88...not sure I want to live that long, although relatives have lived until 103. My baseline is quality of life. Hate boredom.


----------



## ticndig (Sep 7, 2014)

mine say 82 , I better get busy with only 21 years left.
those numbers are about as useful as lotto numbers.

looks like most of you get more than me , who do I complain too about how unfair life is.


----------



## MoonRiver (Sep 2, 2007)

85, but I only budgeted to 81. Someone needs to take care of me for 4 years.


----------



## newfieannie (Dec 24, 2006)

101pigs said:


> 90 years. Not going to happen for me. 5 heart operations and lungs going.


 think positively 101. one of my husbands had all that and more but he still lived to 97 or so.
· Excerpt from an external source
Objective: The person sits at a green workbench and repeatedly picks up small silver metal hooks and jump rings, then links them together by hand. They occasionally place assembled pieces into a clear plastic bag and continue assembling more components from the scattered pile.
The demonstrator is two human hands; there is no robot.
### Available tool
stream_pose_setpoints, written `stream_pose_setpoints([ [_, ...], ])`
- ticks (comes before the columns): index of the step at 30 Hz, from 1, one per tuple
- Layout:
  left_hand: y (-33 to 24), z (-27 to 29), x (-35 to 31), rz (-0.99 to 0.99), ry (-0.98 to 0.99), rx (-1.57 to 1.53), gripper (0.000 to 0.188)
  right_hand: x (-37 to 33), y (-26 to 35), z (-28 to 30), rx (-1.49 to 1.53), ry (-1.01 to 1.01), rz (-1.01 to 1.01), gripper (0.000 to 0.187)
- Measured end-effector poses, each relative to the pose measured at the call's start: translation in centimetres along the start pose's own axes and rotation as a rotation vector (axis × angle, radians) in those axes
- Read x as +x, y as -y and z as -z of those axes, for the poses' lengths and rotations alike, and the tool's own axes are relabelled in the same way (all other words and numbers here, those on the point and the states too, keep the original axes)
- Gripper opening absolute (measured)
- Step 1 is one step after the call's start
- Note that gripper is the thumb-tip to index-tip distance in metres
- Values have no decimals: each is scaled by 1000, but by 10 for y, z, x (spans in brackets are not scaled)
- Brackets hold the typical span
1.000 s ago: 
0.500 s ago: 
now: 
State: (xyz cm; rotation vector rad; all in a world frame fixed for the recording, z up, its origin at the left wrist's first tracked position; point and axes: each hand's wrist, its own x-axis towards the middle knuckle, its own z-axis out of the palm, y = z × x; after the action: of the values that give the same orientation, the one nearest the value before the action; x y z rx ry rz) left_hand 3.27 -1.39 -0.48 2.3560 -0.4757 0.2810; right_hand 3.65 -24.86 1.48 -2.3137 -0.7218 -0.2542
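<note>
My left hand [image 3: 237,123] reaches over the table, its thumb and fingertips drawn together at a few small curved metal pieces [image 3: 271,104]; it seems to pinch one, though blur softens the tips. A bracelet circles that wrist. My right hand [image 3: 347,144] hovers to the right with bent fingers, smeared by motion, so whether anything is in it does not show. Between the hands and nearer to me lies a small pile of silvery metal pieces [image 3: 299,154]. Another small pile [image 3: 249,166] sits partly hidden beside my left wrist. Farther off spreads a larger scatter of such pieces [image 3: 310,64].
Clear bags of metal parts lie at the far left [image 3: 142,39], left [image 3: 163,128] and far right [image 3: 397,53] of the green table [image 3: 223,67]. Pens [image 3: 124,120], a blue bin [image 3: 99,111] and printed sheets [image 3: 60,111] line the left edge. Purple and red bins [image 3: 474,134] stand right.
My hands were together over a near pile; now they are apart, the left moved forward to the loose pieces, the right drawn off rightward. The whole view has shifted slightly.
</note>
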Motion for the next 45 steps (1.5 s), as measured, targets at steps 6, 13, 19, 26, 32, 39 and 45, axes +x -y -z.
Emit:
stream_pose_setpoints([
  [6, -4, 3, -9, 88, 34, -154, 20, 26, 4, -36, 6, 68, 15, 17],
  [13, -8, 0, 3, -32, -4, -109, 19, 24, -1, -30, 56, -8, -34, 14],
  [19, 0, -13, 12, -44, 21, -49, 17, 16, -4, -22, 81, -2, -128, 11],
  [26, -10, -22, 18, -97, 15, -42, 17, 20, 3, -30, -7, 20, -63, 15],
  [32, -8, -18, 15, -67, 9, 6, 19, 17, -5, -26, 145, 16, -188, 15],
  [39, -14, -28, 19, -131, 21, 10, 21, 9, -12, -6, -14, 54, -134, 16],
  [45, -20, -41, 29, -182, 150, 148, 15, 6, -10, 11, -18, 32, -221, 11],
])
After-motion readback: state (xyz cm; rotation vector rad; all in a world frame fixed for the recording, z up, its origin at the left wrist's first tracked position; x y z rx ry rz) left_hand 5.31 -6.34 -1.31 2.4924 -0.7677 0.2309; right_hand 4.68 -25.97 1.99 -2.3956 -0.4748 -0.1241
I'm hoping to get to 100 myself. most of my people did. only if I'm still in good shape though other than that. if I have to depend on other people I'd rather go now. ~Georgia


----------



## newfieannie (Dec 24, 2006)

90 but you can't go by this if they don't take into account your health , lifestyle or family history. how can they know anything with just the birthdate. I'm with WM quality of life. I also hate boredom ~Georgia


----------



## alida (Feb 8, 2015)

86.1 years here,so 27 more years to go. Hum. The website did say that the guesstimate doesn't include family history, your health, where you live etc.and of course family history. That's okay with me - unless I'm in poor health or worse in poor mind. Then I'd rather not live that long.


----------



## hiddensprings (Aug 6, 2009)

88.1 for me....but I figure if the women in my family have lived into their mid 90"s, I should be good to go for a few years past what the government thinks


----------



## snowlady (Aug 1, 2011)

85 for me however,I have plans for 100+. I know, best laid plans, right?


----------



## Oxankle (Jun 20, 2003)

Of coiurse you all know that as you reach that targeted age the statistics change---For example, when Alida reaches her target at 88 the formula will push out to ninety something.

I expected to die young---Dad died at sixty one. Go figure.


----------



## 101pigs (Sep 18, 2018)

Oxankle said:


> Of coiurse you all know that as you reach that targeted age the statistics change---For example, when Alida reaches her target at 88 the formula will push out to ninety something.
> 
> I expected to die young---Dad died at sixty one. Go figure.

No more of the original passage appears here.